L’ottimizzazione fiscale è il modo più semplice per pagare meno tasse sugli ETF. Per ottimizzare il tuo portafoglio dal punto di vista fiscale non devi far altro che puntare sugli ETF ad accumulo e movimentare il tuo portafoglio solo quello che serve. Movimenti frequenti del portafoglio ETF sono da evitare in quanto inducono ad una pessima ottimizzazione fiscale. Se la procedura ti sembra difficile, ti invito a leggere l’esempio riportato nel successivo paragrafo.

Tassazione sugli ETF: esempio su come pagare meno tasse

Capital gain ETF

Ammettiamo che tu abbia deciso di investire 100000 euro in un portafoglio, altamente ottimizzato e diversificato, che come rendimento offre il 6% annuo composto. Solo se questo ETF è ad accumulo, la tassazione scatterà nel momento in cui avverrà la vendita e non prima. In un ETF ad accumulazione ben ottimizzato, il rendimento netto effettivo non potrà che salire con il passare del tempo.

Considerando, come nel nostro esempio, un rendimento lordo del 6%, nel primo anno il rendimento lordo accumulato sarà pari a 106000 euro con tassazione pari a 1560 euro, rendimento netto del 4,44% e di conseguenza aliquota fiscale del 26%. Al trentesimo anno, però, il rendimento lordo accumulato sarà pari a circa 574000 euro, la tassazione a 123000 euro e di conseguenza il rendimento netto al 5,15% e l’aliquota di tassazione al 14,18%

In pratica reinvestendo i profitti lordi generati dall’ETF ad accumulazione è possibili ritardare il pagamento delle tasse. E’ questo un modo perfettamente legale per pagare meno tasse sugli investimenti in ETF. Lo ripeto: tutto legale. Ovviamente il requisito essenziale è che l’ETF sia ad accumulazione e che il portafoglio non subisca grandi movimentazioni.

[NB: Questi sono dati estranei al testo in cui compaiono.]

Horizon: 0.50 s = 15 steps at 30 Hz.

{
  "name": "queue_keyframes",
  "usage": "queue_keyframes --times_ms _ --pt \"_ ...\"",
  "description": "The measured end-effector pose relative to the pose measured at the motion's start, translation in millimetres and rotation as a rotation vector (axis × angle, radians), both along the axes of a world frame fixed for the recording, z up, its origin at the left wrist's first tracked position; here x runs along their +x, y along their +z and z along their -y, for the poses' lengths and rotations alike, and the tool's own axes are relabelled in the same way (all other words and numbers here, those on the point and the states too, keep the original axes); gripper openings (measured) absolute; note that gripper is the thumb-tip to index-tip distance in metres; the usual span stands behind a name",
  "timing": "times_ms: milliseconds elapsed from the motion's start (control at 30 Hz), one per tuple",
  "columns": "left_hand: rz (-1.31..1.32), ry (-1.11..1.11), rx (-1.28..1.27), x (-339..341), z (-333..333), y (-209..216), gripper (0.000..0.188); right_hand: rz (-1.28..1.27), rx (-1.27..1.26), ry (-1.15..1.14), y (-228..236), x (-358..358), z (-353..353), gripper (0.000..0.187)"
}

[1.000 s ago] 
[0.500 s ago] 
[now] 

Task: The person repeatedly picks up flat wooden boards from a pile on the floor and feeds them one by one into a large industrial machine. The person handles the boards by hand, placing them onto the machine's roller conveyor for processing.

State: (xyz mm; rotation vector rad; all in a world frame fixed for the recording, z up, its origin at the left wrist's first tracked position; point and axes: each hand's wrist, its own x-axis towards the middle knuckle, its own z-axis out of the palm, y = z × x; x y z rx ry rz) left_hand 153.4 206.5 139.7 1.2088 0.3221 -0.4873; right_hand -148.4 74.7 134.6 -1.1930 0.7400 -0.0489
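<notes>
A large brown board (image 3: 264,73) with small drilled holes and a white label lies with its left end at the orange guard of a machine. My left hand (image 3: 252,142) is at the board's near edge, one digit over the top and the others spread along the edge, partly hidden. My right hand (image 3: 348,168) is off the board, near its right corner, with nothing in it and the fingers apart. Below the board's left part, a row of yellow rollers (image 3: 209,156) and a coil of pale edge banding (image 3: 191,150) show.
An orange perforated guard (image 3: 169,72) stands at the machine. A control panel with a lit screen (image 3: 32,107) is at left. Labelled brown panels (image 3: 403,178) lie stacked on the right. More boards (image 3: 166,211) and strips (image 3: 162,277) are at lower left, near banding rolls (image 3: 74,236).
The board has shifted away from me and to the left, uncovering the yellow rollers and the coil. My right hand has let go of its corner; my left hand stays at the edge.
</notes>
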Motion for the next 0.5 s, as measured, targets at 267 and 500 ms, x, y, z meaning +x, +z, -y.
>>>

Non è infatti un caso che con l’aumentare del tempo di detenzione del’ETF aumenti anche il rendimento netto. Proprio grazie al progressivo differimento delle tassa sarà possibile riuscire a far rendere al tasso lordo anche le somme che saranno versate a titolo di imposte allo stato.

Adottando questo metodo per risparmiare sulle tasse sugli ETF si determinerà, anno dopo anno, una situazione di questo tipo: il rendimento sale lentamente mentre l’aliquota di tassazione cala.

Capital gain tassazione: conclusioni

Capital gain tassazione

Nei paragrafi precedenti ho descritto un modo per ridurre la tassazione sul capital gain degli ETF. Ovviamente quello dato è solo un consiglio, un trucco finanziario. Nulla vieta non essere d’accordo con quanto detto. Metto già le mani in avanti poichè sono certo che qualche lettore avrà già pensato che la non costanza dei mercati impedisce di fare questo genere di proiezioni a 30 anni. Insomma non è affatto detto il quel 6% di rendimento lordo resti invariato.

E infatti qui nessuno dice che il 6% resta fissa e che i mercati non fluttuano. Tuttavia, oscillazioni e fluttuazioni in 30 anni o comunque in un lungo intervallo di tempo, non impattano sulla sostanza e sul senso di quanto affermato per risparmiare sulle imposte sugli ETF.

Preciso inoltre che le condizioni che ho fissato in precedenza per applicare questa regola, ossia il mantenimento di un portafoglio su focus ben definiti, non vanno applicati in modo estremo. In poche parole non è affatto vero che si può ottimizzzare la tassazione delle plusvalenze con l’immobilismo finanziario perchè, quando occorre, cambi e novità non solo sono possibili ma sono anche giusti. Sono però completamente da evitare cambi eccessivi e troppo frettolosi. In altre parole il turnover del portafoglio non deve essere la normalità nella propria strategia finanziaria poichè se lo fosse allora non sarebbe più applicabile il citato schema per pagare meno tasse sugli investimenti e ottimizzare la tassazione del capital gain.